In a major study just published, Early detection and intervention evaluation for people at risk of psychosis, 288 young British adults who were deemed to be 'at risk of psychosis' were randomized to get cognitive therapy (CT) or a control condition. The hope was that it could prevent transition to serious psychotic illness.
The primary outcome measure was how many of them later went on to get diagnosed with full-blown psychosis. 2 years later, 7% of the CT group and 9% of the controls had, so that's no significant benefit of treatment. CT slightly reduced the level of mild psychotic-like symptoms, but not how much distress they caused.
So, in other words, no we can't prevent psychosis, not with CT alone at any rate. But there's lots more interesting stuff here...
Now a transition rate of some 8% over 2 years is lower than in previous studies and might suggest that the concept of the 'psychosis risk syndrome' or 'at-risk mental state' (under consideration for inclusion in DSM-5) is a bit dodgy. The venerable Prof. Allen Frances thinks so. But he misses the fact that the rate was 18% when you also count the people who went psychotic during the baseline assessments (to be fair to Frances, the authors buried that bombshell quite deep in the Discussion).
Still, that's still 82% false positives. Is that too high?

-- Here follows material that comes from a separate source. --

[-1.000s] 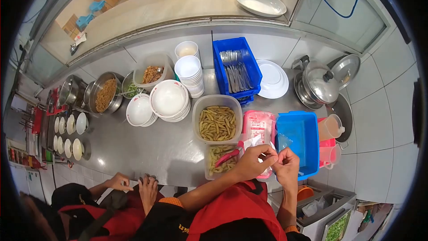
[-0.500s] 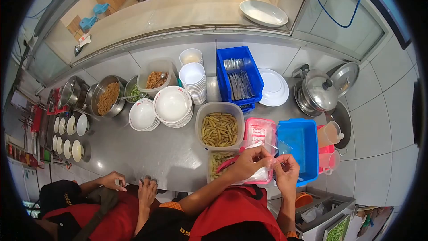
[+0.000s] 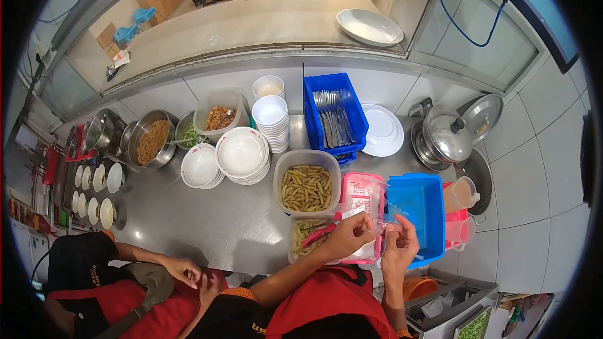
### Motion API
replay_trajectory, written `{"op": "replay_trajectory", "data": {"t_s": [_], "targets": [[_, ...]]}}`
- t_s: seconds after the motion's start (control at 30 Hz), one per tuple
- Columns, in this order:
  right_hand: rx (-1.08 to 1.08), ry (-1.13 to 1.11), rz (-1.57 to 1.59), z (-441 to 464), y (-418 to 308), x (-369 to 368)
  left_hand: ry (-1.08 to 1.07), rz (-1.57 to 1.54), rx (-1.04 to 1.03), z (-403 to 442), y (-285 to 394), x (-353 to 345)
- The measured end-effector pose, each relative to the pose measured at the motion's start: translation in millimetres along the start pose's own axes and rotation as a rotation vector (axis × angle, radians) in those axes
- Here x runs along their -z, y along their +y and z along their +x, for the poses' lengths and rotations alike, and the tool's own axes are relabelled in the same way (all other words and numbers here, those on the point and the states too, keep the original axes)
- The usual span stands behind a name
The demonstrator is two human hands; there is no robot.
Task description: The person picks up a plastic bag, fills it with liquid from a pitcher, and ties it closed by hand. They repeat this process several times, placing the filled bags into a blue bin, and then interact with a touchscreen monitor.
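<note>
Steel counter below the serving window, and near its front edge, towards the right, the hands hover slightly apart: left hand pinched over the pink box, right hand gripping what looks like clear film, hard to make out. Light fingertip pressure should suit thin plastic best. The blue bin's near-left corner crowds the right hand; roomier steel lies leftward, beyond the tongs.
</note>
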State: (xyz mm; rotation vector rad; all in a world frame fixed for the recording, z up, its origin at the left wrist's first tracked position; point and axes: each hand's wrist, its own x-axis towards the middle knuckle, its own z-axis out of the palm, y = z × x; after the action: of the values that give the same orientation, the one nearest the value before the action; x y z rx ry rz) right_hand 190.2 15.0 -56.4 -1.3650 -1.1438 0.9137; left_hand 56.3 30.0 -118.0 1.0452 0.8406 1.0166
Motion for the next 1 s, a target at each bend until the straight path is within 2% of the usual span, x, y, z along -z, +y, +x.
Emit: {"op": "replay_trajectory", "data": {"t_s": [0.07, 0.23, 0.3, 0.37, 0.4, 0.47, 0.5, 0.6, 0.67, 0.73, 0.77, 0.93, 1.0], "targets": [[-0.023, -0.030, 0.071, 2, 2, 3, 0.008, -0.076, -0.045, 2, -6, 1], [-0.049, -0.087, 0.306, 5, 14, 8, 0.019, 0.000, -0.020, 3, -8, 4], [-0.143, -0.087, 0.386, 5, 16, 11, 0.012, 0.023, -0.028, 5, -13, 6], [-0.188, -0.152, 0.435, 7, 17, 20, -0.126, -0.214, 0.085, 5, -16, 10], [-0.232, -0.215, 0.481, 7, 17, 24, -0.121, -0.212, 0.081, 4, -18, 13], [-0.303, -0.289, 0.469, 8, 13, 30, -0.043, -0.424, 0.195, 3, -19, 15], [-0.374, -0.358, 0.453, 9, 12, 31, -0.035, -0.424, 0.184, 2, -16, 13], [-0.399, -0.433, 0.396, 12, 16, 32, 0.009, -0.464, 0.205, 1, -9, 7], [-0.345, -0.475, 0.316, 14, 21, 31, 0.113, -0.515, 0.274, 2, -11, 5], [-0.069, -0.501, -0.009, 14, 24, 25, 0.090, -0.538, 0.279, 4, -14, 6], [-0.119, -0.518, -0.004, 14, 22, 24, 0.114, -0.587, 0.296, 5, -14, 4], [-0.086, -0.479, -0.082, 17, 23, 13, 0.156, -0.735, 0.327, 4, -15, 3], [-0.006, -0.409, -0.071, 17, 21, 9, 0.092, -0.708, 0.305, 4, -26, 8]]}}
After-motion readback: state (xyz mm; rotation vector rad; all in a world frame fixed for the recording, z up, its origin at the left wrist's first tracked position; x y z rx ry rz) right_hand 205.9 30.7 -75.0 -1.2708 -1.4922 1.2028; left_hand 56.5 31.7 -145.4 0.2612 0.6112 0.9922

We can't tell, from a study like this. As in any disease screening program, we need to know the relative costs and benefits of true and false 'hits', as well as the percentages of them.
Here's some food for thought on that note. One of the key tenets of the CT model of psychosis is that 'psychotic' symptoms are a more or less normal response to stress, and that psychosis is maintained by a cycle of thoughts and feelings in which these experiences are themselves a source of concern, because they're felt to be abnormal, pathological, or otherwise threatening, thus leading to more stress, and more symptoms, and hence more concern... and so on. CT aims to break that cycle.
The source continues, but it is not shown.